(Dataset excerpts)
------------------------------------

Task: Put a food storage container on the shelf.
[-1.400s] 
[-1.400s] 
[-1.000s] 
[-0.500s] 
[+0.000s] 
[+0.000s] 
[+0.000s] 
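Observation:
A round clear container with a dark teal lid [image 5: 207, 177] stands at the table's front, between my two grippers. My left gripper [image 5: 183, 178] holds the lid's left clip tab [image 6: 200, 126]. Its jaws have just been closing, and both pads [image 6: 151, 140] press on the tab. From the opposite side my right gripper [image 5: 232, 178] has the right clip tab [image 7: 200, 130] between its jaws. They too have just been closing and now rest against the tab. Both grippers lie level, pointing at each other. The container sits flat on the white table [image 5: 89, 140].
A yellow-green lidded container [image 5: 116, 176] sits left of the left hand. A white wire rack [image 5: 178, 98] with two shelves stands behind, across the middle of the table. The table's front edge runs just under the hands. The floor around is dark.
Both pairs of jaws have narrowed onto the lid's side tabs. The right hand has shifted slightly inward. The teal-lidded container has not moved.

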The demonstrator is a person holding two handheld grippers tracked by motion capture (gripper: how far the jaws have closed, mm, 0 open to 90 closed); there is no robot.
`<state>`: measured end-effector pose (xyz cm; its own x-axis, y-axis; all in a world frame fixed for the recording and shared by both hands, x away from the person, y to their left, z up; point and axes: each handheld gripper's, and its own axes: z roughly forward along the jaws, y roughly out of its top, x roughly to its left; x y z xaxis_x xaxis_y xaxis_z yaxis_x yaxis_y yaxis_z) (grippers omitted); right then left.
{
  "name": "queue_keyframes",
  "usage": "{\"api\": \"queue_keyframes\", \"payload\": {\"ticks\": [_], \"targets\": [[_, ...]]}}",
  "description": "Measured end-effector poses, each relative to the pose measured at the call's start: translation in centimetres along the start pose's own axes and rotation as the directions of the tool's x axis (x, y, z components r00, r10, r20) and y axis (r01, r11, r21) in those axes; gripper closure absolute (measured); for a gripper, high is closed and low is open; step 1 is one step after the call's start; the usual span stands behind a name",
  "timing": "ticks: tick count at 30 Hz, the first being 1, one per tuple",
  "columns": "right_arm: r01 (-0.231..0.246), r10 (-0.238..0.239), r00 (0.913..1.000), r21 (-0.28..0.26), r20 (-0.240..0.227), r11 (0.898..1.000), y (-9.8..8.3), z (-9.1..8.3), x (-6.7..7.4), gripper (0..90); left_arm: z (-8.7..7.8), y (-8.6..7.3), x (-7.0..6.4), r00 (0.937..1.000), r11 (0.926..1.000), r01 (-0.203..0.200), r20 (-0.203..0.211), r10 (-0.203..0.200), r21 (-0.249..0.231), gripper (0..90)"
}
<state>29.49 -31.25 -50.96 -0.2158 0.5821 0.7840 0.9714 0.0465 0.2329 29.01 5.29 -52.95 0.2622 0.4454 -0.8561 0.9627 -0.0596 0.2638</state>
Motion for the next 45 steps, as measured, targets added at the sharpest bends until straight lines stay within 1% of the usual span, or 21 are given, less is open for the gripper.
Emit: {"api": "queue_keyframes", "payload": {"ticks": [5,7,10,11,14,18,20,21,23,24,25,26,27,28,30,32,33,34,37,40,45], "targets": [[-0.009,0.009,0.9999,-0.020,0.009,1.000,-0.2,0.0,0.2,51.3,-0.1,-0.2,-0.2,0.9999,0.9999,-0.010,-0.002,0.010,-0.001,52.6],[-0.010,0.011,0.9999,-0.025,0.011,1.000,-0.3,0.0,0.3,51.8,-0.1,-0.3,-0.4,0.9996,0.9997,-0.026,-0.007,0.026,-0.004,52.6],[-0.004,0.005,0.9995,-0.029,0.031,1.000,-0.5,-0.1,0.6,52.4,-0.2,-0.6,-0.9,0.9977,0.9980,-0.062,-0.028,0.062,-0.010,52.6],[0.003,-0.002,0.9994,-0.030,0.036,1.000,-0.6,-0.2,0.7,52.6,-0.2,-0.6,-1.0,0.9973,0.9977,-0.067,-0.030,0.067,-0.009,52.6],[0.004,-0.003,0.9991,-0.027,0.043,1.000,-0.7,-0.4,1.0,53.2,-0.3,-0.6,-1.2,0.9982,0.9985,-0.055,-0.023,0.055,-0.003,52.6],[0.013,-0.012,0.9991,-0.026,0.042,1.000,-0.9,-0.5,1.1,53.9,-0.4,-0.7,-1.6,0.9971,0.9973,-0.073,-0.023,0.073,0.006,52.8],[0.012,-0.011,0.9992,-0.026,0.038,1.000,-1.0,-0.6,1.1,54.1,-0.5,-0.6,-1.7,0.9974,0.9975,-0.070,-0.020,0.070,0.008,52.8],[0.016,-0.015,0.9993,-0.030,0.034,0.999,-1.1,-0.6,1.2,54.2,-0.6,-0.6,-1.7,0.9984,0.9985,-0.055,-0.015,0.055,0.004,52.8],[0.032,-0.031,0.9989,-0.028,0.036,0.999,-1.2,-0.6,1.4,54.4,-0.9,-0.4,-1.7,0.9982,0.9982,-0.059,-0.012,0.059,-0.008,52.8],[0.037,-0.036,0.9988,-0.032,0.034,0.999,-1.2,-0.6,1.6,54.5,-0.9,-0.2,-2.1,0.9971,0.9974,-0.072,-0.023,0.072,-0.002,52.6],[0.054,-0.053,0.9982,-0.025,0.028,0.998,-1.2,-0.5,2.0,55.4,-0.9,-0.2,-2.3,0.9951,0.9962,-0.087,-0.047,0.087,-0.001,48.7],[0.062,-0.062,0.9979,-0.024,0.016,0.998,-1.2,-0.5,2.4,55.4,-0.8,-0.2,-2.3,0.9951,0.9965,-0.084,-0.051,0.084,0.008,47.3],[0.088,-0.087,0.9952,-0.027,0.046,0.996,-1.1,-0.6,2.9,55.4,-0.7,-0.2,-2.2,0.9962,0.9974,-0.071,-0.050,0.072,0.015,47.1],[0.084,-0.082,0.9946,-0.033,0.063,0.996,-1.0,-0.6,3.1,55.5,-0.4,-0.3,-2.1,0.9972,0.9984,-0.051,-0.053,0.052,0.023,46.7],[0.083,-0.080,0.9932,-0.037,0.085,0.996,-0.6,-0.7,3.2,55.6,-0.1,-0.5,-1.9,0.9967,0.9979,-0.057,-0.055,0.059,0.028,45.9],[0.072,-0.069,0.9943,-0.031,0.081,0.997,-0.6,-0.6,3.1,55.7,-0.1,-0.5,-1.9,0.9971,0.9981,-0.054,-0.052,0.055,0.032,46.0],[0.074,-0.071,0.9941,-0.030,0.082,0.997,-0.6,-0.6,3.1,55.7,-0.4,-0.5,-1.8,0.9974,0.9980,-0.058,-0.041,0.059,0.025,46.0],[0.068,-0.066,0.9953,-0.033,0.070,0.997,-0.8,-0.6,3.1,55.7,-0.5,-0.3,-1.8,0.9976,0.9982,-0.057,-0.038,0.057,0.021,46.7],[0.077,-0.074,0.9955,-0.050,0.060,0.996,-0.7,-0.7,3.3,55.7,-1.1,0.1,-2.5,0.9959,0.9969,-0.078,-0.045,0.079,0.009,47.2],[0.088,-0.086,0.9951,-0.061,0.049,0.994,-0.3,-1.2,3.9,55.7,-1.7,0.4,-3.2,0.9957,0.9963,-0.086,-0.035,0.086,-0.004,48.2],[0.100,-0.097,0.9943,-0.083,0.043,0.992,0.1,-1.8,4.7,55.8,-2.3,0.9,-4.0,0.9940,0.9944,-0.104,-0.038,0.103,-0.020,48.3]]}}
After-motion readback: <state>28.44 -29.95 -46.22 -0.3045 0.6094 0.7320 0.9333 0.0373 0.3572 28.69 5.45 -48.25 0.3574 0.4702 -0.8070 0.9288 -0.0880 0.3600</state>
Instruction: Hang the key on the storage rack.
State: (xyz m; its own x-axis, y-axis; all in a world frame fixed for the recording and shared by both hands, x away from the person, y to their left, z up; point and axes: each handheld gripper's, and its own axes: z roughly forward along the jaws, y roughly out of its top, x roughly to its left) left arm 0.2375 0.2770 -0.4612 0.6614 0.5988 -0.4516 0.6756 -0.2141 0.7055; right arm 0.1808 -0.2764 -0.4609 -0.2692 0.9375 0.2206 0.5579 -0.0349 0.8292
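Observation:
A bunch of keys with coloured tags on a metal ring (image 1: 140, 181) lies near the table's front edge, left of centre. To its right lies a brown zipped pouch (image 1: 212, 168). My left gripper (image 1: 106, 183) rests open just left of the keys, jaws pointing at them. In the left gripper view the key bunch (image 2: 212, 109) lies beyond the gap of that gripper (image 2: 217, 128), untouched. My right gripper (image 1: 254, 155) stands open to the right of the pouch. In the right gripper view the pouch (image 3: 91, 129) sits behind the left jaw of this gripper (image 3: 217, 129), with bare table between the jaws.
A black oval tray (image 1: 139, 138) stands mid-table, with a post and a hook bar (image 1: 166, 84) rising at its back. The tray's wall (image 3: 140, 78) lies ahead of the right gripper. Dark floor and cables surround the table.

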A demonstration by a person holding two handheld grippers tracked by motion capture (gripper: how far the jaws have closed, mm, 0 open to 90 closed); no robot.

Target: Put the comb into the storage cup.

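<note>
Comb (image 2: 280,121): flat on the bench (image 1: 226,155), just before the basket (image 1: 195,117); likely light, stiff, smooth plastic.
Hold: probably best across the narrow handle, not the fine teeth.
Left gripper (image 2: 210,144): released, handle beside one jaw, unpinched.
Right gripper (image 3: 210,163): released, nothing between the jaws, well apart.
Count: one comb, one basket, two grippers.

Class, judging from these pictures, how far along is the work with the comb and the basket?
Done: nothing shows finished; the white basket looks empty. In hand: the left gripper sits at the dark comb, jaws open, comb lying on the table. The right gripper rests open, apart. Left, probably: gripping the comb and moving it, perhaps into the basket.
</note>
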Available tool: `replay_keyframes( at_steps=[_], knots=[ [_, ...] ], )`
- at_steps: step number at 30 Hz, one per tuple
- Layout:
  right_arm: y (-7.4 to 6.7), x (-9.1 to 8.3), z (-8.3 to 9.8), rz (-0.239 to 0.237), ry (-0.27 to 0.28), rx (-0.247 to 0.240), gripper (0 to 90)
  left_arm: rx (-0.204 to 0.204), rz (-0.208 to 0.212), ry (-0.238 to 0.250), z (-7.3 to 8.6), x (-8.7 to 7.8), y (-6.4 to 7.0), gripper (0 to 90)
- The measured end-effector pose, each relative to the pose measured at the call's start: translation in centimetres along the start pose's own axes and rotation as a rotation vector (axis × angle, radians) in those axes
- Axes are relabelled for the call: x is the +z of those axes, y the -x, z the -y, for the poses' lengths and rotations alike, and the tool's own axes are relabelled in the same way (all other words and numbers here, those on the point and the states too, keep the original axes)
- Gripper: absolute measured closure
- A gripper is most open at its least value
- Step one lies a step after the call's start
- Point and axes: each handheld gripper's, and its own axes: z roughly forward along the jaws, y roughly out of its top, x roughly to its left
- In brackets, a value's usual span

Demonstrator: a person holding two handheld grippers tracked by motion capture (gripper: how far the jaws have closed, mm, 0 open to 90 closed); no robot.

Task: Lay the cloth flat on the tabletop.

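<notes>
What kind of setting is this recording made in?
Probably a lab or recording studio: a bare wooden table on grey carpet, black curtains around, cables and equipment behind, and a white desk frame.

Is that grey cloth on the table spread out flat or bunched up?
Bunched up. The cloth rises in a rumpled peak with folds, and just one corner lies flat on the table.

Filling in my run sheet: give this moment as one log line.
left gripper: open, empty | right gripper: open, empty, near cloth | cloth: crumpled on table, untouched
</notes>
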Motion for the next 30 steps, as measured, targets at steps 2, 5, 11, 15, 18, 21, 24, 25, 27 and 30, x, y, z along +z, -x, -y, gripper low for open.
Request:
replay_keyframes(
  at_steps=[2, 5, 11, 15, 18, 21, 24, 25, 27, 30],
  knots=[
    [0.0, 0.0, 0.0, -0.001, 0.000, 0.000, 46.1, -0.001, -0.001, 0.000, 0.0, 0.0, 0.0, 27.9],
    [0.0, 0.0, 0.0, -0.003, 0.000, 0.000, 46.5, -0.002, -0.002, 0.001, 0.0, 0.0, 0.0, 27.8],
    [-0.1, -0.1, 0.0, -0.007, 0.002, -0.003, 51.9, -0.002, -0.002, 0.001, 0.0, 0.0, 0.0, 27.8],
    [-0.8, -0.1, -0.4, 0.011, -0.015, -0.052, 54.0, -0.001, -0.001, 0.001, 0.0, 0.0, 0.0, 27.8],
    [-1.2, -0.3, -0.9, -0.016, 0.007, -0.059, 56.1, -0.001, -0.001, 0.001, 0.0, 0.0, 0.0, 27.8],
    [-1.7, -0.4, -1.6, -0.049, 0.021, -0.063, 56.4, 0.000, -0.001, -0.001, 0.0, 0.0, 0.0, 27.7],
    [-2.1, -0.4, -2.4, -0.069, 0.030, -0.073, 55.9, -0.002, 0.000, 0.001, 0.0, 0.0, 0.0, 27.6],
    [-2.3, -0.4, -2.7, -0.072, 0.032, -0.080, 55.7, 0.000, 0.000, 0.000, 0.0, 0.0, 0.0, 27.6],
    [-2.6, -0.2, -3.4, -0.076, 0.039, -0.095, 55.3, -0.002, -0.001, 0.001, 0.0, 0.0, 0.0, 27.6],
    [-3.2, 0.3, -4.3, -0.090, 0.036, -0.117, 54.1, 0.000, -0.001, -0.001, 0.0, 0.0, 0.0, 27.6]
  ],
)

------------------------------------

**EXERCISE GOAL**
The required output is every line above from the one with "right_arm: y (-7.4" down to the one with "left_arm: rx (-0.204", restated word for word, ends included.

**RESPONSE TO THIS TASK**
  right_arm: y (-7.4 to 6.7), x (-9.1 to 8.3), z (-8.3 to 9.8), rz (-0.239 to 0.237), ry (-0.27 to 0.28), rx (-0.247 to 0.240), gripper (0 to 90)
  left_arm: rx (-0.204 to 0.204), rz (-0.208 to 0.212), ry (-0.238 to 0.250), z (-7.3 to 8.6), x (-8.7 to 7.8), y (-6.4 to 7.0), gripper (0 to 90)

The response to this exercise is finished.